## [Your instructions]
Emit all the data exactly as provided.

---+---

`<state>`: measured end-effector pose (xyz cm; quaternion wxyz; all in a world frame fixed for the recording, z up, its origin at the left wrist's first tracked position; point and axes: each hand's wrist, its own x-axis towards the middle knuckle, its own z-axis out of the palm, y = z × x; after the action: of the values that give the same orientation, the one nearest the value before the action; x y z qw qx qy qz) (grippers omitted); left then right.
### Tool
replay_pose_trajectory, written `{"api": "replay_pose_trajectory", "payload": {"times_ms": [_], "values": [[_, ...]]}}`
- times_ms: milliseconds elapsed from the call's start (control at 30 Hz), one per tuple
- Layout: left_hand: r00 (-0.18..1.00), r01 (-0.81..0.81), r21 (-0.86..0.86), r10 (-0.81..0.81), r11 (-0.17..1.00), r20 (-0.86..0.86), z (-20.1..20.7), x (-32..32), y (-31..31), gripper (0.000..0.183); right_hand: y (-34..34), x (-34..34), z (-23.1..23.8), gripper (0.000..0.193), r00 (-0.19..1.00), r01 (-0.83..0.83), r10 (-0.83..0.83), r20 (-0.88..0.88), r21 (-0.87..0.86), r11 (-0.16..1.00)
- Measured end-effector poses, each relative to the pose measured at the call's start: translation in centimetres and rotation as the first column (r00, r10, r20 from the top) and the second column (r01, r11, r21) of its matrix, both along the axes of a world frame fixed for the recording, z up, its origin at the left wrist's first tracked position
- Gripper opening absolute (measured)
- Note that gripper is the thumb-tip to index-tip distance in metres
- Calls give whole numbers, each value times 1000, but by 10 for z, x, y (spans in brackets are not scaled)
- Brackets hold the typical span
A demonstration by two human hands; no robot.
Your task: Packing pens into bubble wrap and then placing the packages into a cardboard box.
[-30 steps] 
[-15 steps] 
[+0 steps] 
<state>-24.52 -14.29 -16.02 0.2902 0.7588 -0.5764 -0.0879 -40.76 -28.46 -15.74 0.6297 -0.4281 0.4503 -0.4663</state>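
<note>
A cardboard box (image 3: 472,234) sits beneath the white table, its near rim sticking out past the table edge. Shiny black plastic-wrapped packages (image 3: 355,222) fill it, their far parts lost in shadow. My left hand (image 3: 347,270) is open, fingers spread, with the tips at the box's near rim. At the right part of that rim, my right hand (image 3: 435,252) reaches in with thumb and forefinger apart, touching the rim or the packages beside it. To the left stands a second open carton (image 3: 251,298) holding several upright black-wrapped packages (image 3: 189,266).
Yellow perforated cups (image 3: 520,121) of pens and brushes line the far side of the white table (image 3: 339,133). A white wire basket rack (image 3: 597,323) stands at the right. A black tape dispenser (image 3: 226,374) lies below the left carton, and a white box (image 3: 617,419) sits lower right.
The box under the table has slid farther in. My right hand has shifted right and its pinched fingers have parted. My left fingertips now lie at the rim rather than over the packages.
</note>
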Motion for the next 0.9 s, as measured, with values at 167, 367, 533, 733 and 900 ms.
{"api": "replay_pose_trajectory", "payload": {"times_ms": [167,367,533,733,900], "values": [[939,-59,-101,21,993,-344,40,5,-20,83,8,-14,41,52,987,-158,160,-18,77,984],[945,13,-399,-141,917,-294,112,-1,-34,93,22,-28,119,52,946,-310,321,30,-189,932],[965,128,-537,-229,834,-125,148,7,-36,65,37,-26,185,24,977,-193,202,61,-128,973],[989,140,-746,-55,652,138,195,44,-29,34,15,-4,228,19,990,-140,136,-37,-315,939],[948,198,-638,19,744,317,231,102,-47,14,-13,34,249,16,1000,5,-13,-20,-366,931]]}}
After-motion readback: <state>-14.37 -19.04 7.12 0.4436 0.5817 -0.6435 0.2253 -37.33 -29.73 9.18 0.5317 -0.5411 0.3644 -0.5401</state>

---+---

## [Result for this task]
`<state>`: measured end-effector pose (xyz cm; quaternion wxyz; all in a world frame fixed for the recording, z up, its origin at the left wrist's first tracked position; point and axes: each hand's wrist, its own x-axis towards the middle knuckle, its own z-axis out of the palm, y = z × x; after the action: of the values that give the same orientation, the one nearest the value before the action; x y z qw qx qy qz) (grippers omitted); left then right.
### Tool
replay_pose_trajectory, written `{"api": "replay_pose_trajectory", "payload": {"times_ms": [_], "values": [[_, ...]]}}`
- times_ms: milliseconds elapsed from the call's start (control at 30 Hz), one per tuple
- Layout: left_hand: r00 (-0.18..1.00), r01 (-0.81..0.81), r21 (-0.86..0.86), r10 (-0.81..0.81), r11 (-0.17..1.00), r20 (-0.86..0.86), z (-20.1..20.7), x (-32..32), y (-31..31), gripper (0.000..0.183); right_hand: y (-34..34), x (-34..34), z (-23.1..23.8), gripper (0.000..0.193), r00 (-0.19..1.00), r01 (-0.83..0.83), r10 (-0.83..0.83), r20 (-0.88..0.88), r21 (-0.87..0.86), r11 (-0.16..1.00)
- Measured end-effector poses, each relative to the pose measured at the call's start: translation in centimetres and rotation as the first column (r00, r10, r20 from the top) and the second column (r01, r11, r21) of its matrix, both along the axes of a world frame fixed for the recording, z up, its origin at the left wrist's first tracked position
- Gripper opening absolute (measured)
- Note that gripper is the thumb-tip to index-tip distance in metres
- Calls give whole numbers, each value times 1000, but by 10 for z, x, y (spans in brackets are not scaled)
- Brackets hold the typical span
A demonstration by two human hands; no robot.
Your task: Packing pens into bubble wrap and then placing the packages into a cardboard box.
[-30 steps] 
[-15 steps] 
[+0 steps] 
<state>-24.52 -14.29 -16.02 0.2902 0.7588 -0.5764 -0.0879 -40.76 -28.46 -15.74 0.6297 -0.4281 0.4503 -0.4663</state>
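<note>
A cardboard box (image 3: 472,234) sits beneath the white table, its near rim sticking out past the table edge. Shiny black plastic-wrapped packages (image 3: 355,222) fill it, their far parts lost in shadow. My left hand (image 3: 347,270) is open, fingers spread, with the tips at the box's near rim. At the right part of that rim, my right hand (image 3: 435,252) reaches in with thumb and forefinger apart, touching the rim or the packages beside it. To the left stands a second open carton (image 3: 251,298) holding several upright black-wrapped packages (image 3: 189,266).
Yellow perforated cups (image 3: 520,121) of pens and brushes line the far side of the white table (image 3: 339,133). A white wire basket rack (image 3: 597,323) stands at the right. A black tape dispenser (image 3: 226,374) lies below the left carton, and a white box (image 3: 617,419) sits lower right.
The box under the table has slid farther in. My right hand has shifted right and its pinched fingers have parted. My left fingertips now lie at the rim rather than over the packages.
</note>
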Motion for the next 0.9 s, as measured, with values at 167, 367, 533, 733 and 900 ms.
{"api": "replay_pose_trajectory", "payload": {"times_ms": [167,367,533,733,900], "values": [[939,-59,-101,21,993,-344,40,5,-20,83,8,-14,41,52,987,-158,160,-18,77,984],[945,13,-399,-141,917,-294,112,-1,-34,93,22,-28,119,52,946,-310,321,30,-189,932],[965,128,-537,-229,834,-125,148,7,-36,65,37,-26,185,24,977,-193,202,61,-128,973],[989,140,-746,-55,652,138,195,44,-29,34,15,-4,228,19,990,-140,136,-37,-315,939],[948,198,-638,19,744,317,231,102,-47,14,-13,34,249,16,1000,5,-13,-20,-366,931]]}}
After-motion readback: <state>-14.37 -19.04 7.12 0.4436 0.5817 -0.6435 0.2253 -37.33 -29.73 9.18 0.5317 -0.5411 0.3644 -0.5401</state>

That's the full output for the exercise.